The NPC website to which Tam referred collects public opinion on pending legislation. The website shows the number of comments received but not the comments themselves or government feedback.

But Ivan Choy Chi-keung, political scholar at the Chinese University of Hong Kong, said the NPC’s opinion-collecting mechanism was very outdated.

“It’s only a passive way of collecting opinions,” Choy said. “In the colonial period, many consultative committees were set up in Hong Kong, pooling representatives from different groups… In foreign democratic countries, they rely on elections to gain a public mandate.”

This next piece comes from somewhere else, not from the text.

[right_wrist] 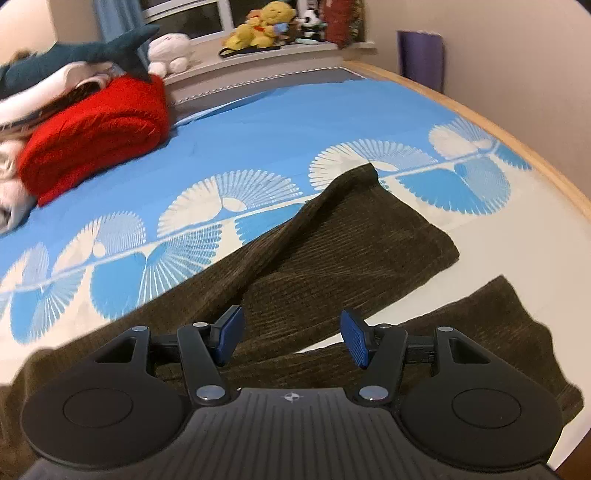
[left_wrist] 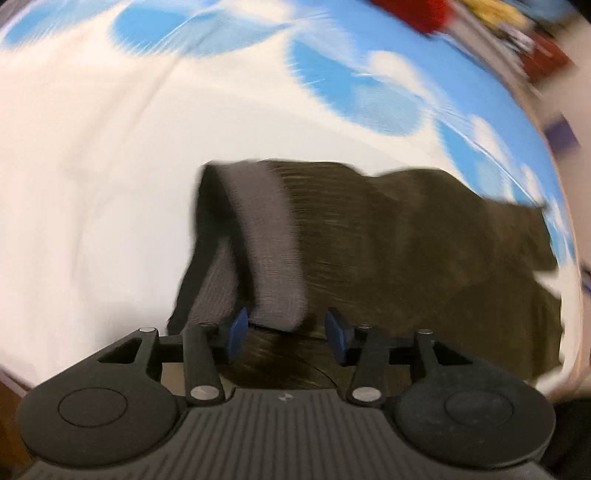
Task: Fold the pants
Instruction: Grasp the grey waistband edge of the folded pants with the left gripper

He pointed out that the NPC Standing Committee contained no voice representing Hong Kong’s pan-democrats or most average citizens. Tam is Hong Kong’s sole representative on the 174-seat body. Basic Law Committee member Albert Chen Hung-yee, a law scholar at the University of Hong Kong, meanwhile, said he believed his committee would have limited room to express its opinion about the law.

According to Article 18 of the Basic Law, the NPC Standing Committee may add a law in Annex III allowing a national law to be applied in Hong Kong by promulgation after consulting its Basic Law Committee and the Hong Kong government, Chen said, adding he thought it likely the committee would be consulted only after the law was drafted.

Addressing worries over the new law’s potential implementation, Tam repeated Chinese vice-Premier Han Zheng’s pledge that it would affect only “a small group of people” those who promote Hong Kong independence, for instance. Tam added he believed the bill would target only those who go beyond words to take more concrete actions.

“I believe the law will clearly set the line to make sure a small number of people cannot use Hong Kong as a base for independence, and it has to go through the process of collecting and adducing evidence. Thus, I guess people will not fall into the net if they are just saying things,” he told a radio programme.

The proposed law will also require the Hong Kong government to set up new institutions to safeguard sovereignty and allow mainland agencies to operate in the city when needed.

Tam said the enforcement mechanism was still subject to discussion, but he highlighted that the Hong Kong police force worked primarily on maintaining public order and “might not have enough resources to gather intelligence”.

Hong Kong Journalists Association chair Chris Yeung Kin-hing, meanwhile, said journalists were worried by the new law as their articles could be interpreted as “harmful” or inciting subversion.

“Officials have not explained the law clearly, and we are worried the move will further tighten freedom of speech and press, and [want to know] how journalists will be protected under the new law,” he said.